-- PROBLEM TO WORK ON --
Nothing but the lines holding the string "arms" should appear in the answer. Copy them from the entries.

-- TASK INPUT --
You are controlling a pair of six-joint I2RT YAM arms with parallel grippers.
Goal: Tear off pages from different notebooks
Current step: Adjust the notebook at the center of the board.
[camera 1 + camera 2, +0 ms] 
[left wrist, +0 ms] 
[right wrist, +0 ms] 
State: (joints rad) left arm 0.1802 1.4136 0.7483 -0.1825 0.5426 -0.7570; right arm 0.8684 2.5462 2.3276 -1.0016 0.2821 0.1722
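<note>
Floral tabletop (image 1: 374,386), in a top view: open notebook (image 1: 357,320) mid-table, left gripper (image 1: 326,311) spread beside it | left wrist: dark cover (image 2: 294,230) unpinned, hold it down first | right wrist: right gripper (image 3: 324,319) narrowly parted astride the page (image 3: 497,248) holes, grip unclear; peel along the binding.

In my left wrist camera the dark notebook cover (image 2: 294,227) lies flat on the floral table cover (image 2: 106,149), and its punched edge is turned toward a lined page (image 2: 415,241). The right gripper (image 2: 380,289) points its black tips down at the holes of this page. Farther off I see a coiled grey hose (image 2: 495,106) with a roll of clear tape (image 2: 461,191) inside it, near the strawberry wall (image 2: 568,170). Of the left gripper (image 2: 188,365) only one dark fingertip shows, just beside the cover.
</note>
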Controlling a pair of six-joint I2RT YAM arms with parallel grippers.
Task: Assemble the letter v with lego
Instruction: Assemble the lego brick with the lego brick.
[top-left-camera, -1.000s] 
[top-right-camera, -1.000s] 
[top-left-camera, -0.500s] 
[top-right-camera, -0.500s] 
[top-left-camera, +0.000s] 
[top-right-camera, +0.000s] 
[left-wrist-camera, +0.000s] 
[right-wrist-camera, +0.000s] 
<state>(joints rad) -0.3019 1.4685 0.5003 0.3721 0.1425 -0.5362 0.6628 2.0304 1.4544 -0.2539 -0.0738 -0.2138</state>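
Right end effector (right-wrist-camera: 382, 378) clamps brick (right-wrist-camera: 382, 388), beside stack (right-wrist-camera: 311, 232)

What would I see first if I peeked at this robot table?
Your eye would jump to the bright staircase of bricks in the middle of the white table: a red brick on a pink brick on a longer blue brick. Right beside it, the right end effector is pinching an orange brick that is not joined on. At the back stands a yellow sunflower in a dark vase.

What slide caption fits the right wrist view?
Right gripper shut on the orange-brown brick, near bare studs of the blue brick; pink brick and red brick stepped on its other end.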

-- RESULT BELOW --
You are controlling a pair of six-joint I2RT YAM arms with parallel grippers.
Controlling a pair of six-joint I2RT YAM arms with parallel grippers.

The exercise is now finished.